CLI Reference
The zippy command-line tool lets you create, inspect, and manage ZDS datasets without writing code. It’s perfect for shell scripts, data pipelines, and quick exploration.
Table of contents
Installation
From Pre-built Binaries
Download from the releases page:
# macOS (Apple Silicon)
curl -L https://github.com/zippydata/zippy/releases/latest/download/zippy-aarch64-apple-darwin.tar.gz | tar xz
sudo mv zippy /usr/local/bin/
# macOS (Intel)
curl -L https://github.com/zippydata/zippy/releases/latest/download/zippy-x86_64-apple-darwin.tar.gz | tar xz
sudo mv zippy /usr/local/bin/
# Linux (x64)
curl -L https://github.com/zippydata/zippy/releases/latest/download/zippy-x86_64-unknown-linux-gnu.tar.gz | tar xz
sudo mv zippy /usr/local/bin/
From Source
# With Cargo
cargo install --path cli
# Or build locally
cargo build --release -p zippy-cli
./target/release/zippy --help
Quick Start
# Create a new dataset
zippy init ./my_dataset -c train
# Add some documents
zippy put ./my_dataset -c train doc_001 --data '{"text": "Hello world", "label": 1}'
zippy put ./my_dataset -c train doc_002 --data '{"text": "Goodbye", "label": 0}'
# View a document
zippy get ./my_dataset -c train doc_001 --pretty
# List all documents
zippy scan ./my_dataset -c train
# Check statistics
zippy stats ./my_dataset
# Package for sharing
zippy pack ./my_dataset dataset.zds
Commands
init
Create a new ZDS store with an optional initial collection.
zippy init <path> [options]
| Option | Description |
|---|---|
-c, --collection <name> |
Initial collection name (default: default) |
--strict |
Enable strict schema mode |
Examples:
# Basic initialization
zippy init ./my_dataset
# With named collection
zippy init ./my_dataset -c train
# Strict mode (all documents must match first document's schema)
zippy init ./my_dataset -c products --strict
put
Add or update a document in a collection.
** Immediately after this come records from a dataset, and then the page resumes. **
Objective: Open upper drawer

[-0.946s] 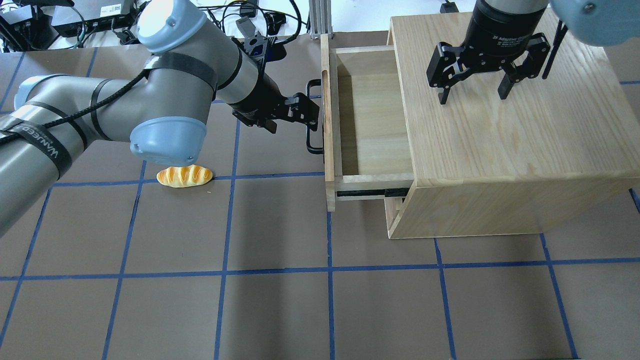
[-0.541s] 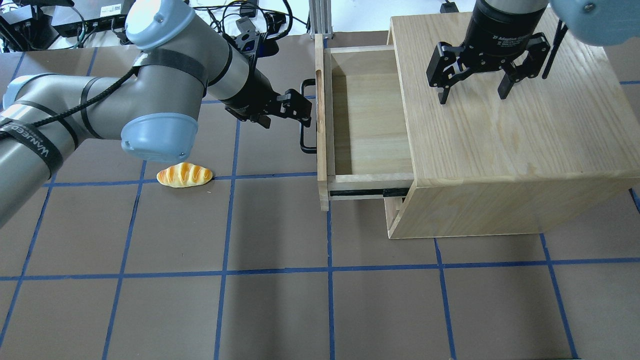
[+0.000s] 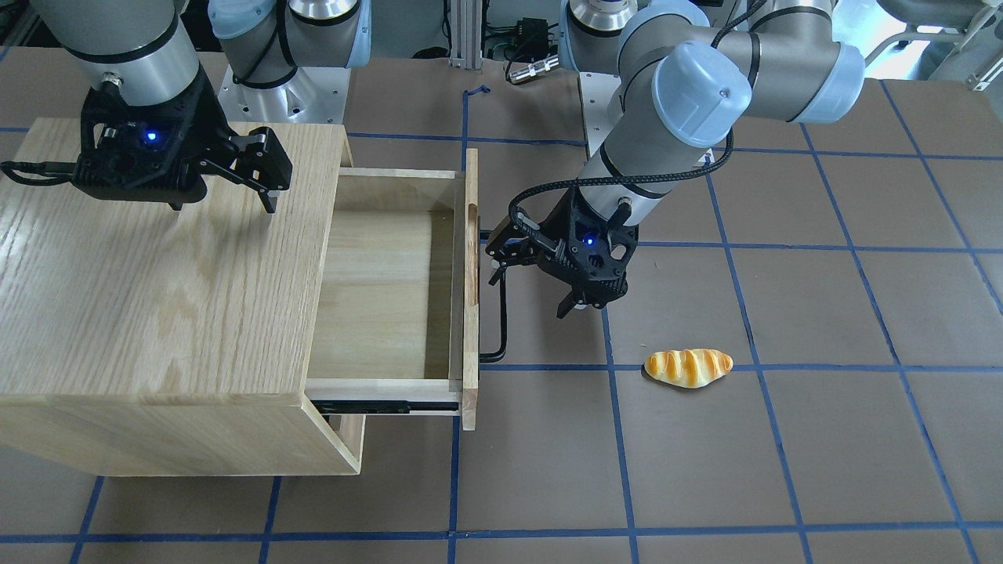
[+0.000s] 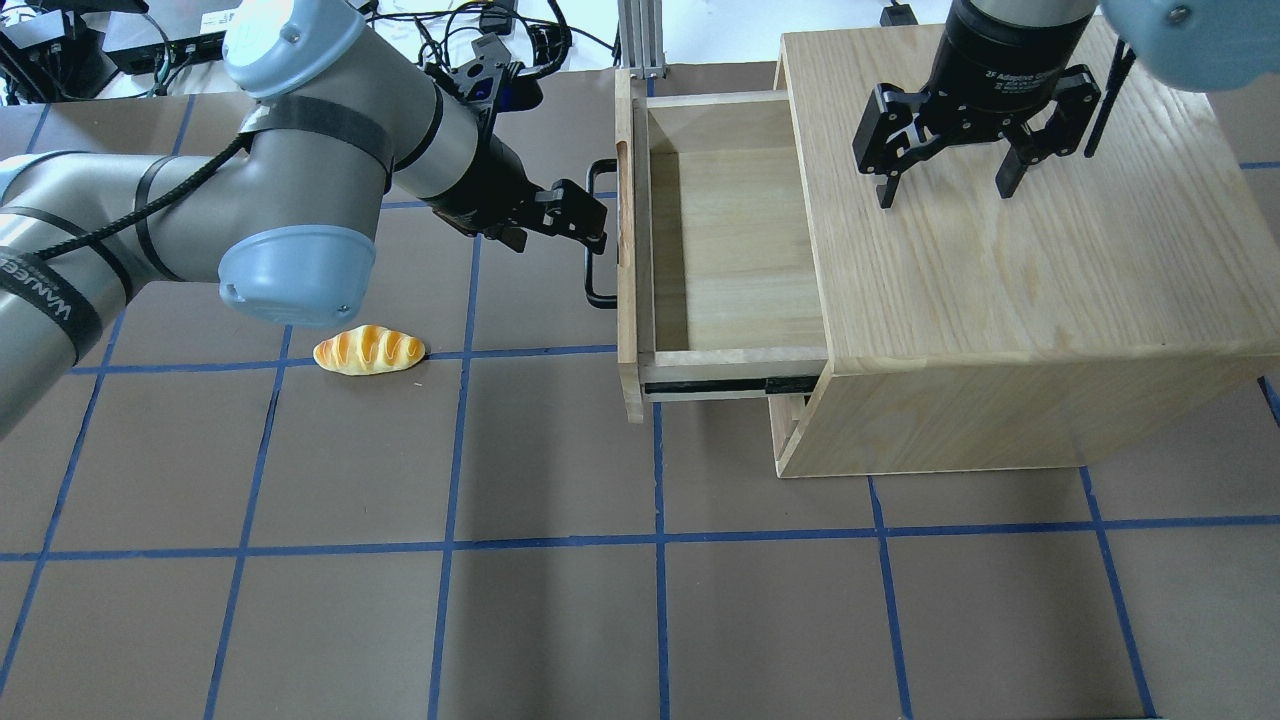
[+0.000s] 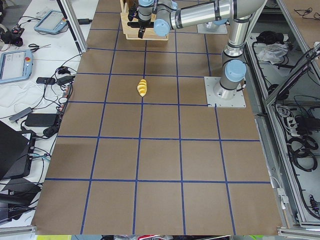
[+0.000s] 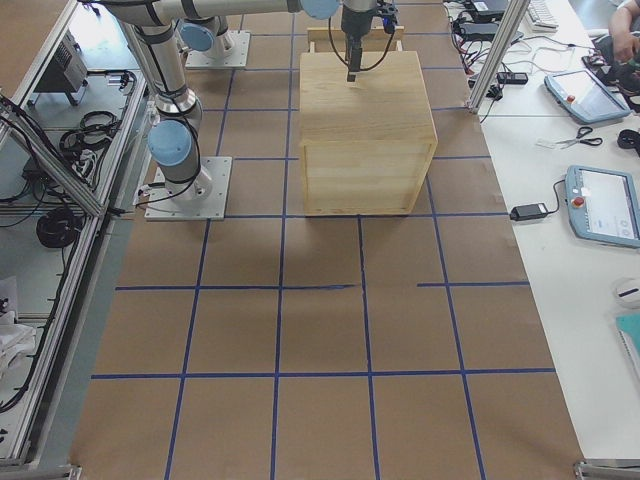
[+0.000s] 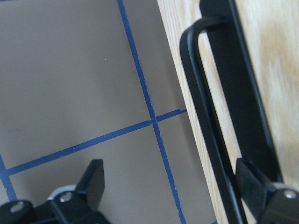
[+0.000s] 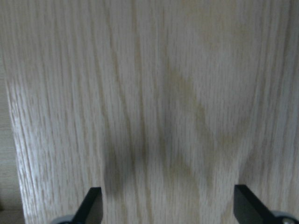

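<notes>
The upper drawer (image 4: 730, 250) is pulled well out of the oak cabinet (image 4: 1000, 300), and its pale wood box is empty. Its front panel (image 4: 627, 250) carries a long black bar handle (image 4: 592, 235). My left gripper (image 4: 560, 235) is open, with one finger hooked behind the handle bar. The left wrist view shows the bar (image 7: 205, 130) just inside the right finger (image 7: 254, 184). The front view shows the drawer (image 3: 384, 290) and the left gripper (image 3: 533, 282). My right gripper (image 4: 945, 190) is open and empty, just above the cabinet top.
A toy bread roll (image 4: 370, 351) lies on the brown mat left of the drawer, near my left arm's elbow. The lower front panel (image 3: 353, 431) sits shut under the drawer. Blue tape lines grid the mat. Cables and equipment lie along the far edge.
The drawer has slid further out to the left, and my left gripper has moved left with its handle. The right arm has not moved.
</notes>
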`<state>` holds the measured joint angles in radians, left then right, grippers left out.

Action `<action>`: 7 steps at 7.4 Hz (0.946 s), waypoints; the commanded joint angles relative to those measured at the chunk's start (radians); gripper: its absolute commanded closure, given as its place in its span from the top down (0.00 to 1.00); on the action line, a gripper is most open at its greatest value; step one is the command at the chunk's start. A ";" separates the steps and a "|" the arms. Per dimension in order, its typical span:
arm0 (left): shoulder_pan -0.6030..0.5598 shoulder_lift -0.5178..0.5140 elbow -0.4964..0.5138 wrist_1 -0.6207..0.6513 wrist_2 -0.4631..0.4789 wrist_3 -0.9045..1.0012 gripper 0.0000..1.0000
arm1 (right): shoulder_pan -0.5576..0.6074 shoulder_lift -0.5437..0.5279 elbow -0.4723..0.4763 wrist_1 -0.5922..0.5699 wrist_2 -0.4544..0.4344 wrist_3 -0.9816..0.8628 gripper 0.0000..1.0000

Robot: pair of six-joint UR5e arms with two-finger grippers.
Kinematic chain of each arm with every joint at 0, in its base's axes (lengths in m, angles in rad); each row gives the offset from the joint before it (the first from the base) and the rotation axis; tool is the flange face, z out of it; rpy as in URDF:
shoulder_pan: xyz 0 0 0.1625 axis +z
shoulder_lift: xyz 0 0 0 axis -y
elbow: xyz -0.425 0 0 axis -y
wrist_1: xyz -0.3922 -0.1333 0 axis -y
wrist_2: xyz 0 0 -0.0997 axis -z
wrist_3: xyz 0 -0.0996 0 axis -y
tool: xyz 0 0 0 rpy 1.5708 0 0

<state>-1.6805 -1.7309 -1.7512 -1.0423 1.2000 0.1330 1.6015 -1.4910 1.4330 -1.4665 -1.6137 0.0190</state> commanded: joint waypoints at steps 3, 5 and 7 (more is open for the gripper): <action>0.030 0.017 -0.010 -0.001 0.001 0.087 1.00 | 0.000 0.000 0.000 0.000 0.000 0.001 1.00; 0.059 0.034 -0.022 -0.002 -0.003 0.117 1.00 | 0.000 0.000 0.000 0.000 0.000 0.001 1.00; 0.077 0.048 -0.028 -0.004 -0.002 0.160 1.00 | 0.000 0.000 0.000 0.000 0.000 -0.001 1.00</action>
<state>-1.6142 -1.6911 -1.7749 -1.0456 1.1980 0.2747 1.6015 -1.4910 1.4328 -1.4665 -1.6137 0.0196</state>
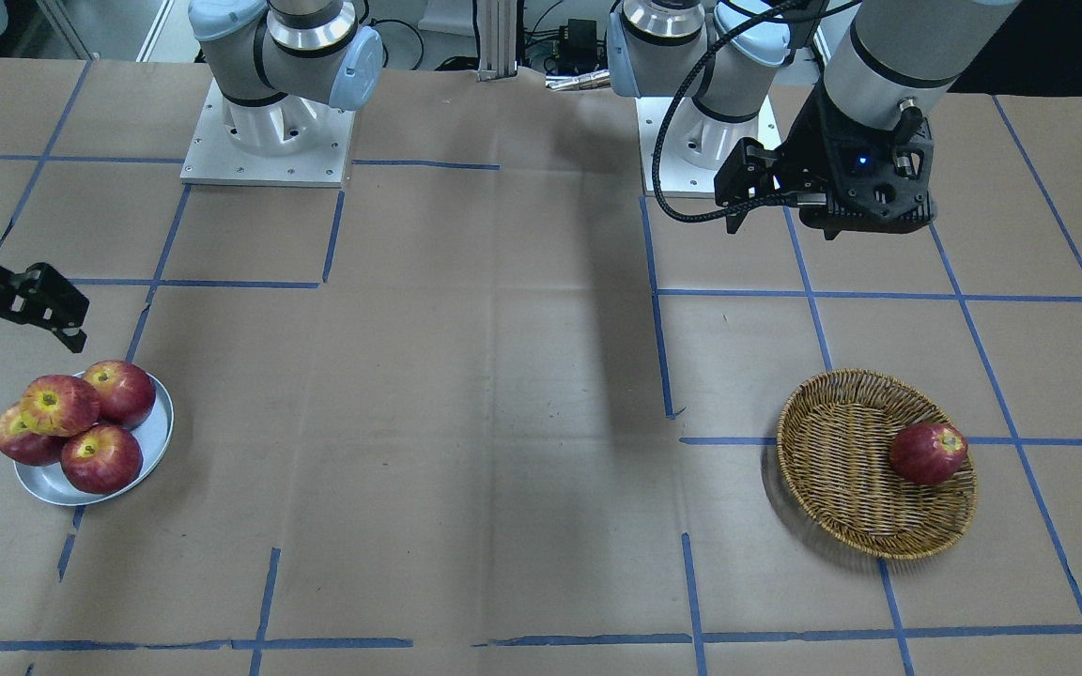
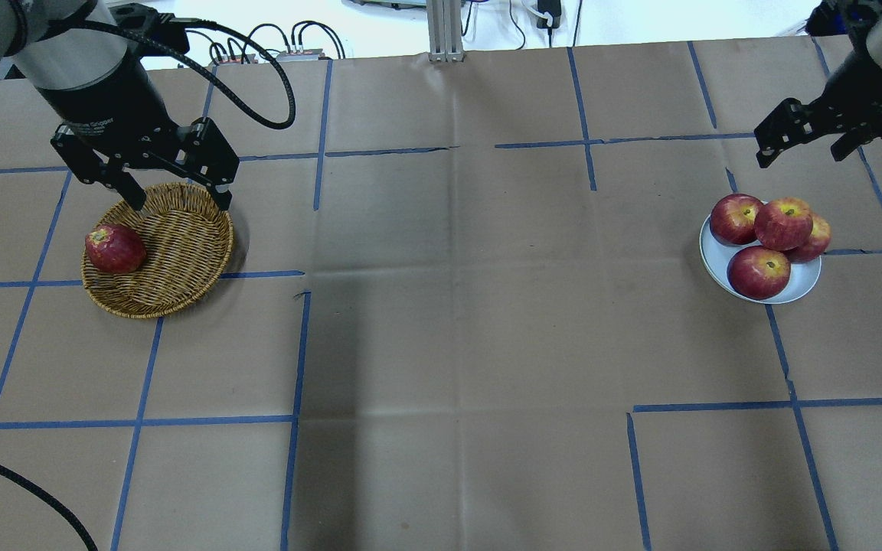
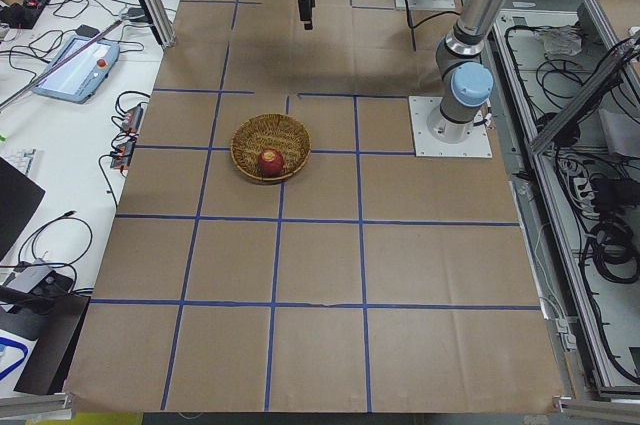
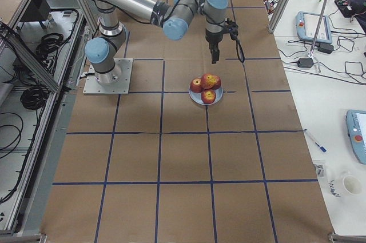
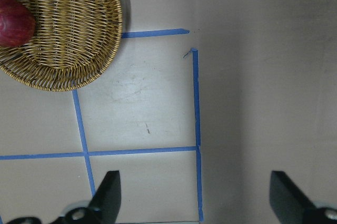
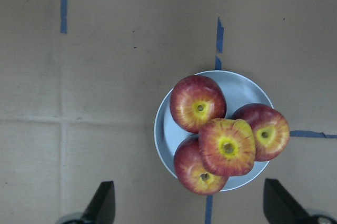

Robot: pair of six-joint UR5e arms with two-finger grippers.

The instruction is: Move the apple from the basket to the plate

zippy put <path> <doc_id> [options]
| Option | Description |
|---|---|
-c, --collection <name> |
Collection name (default: default) |
--data <json> |
JSON document inline |
If --data is not provided, reads JSON from stdin.
Examples:
# Inline JSON
zippy put ./data -c users user_001 --data '{"name": "Alice", "role": "admin"}'
# From stdin
echo '{"name": "Bob", "role": "user"}' | zippy put ./data -c users user_002
# From file
cat user.json | zippy put ./data -c users user_003
# Complex document
zippy put ./data -c orders order_001 --data '{
"customer": "cust_123",
"items": [{"sku": "WIDGET", "qty": 2}],
"total": 59.98
}'
get
Retrieve a document by ID.
zippy get <path> <doc_id> [options]
| Option | Description |
|---|---|
-c, --collection <name> |
Collection name (default: default) |
--pretty |
Pretty-print JSON output |
Examples:
# Compact output
zippy get ./data -c users user_001
# {"name":"Alice","role":"admin"}
# Pretty-printed
zippy get ./data -c users user_001 --pretty
# {
# "name": "Alice",
# "role": "admin"
# }
# Pipe to jq for processing
zippy get ./data -c users user_001 | jq '.name'
# "Alice"
delete
Remove a document from a collection.
zippy delete <path> <doc_id> [options]
| Option | Description |
|---|---|
-c, --collection <name> |
Collection name (default: default) |
Example:
zippy delete ./data -c users user_001
scan
List and output documents from a collection.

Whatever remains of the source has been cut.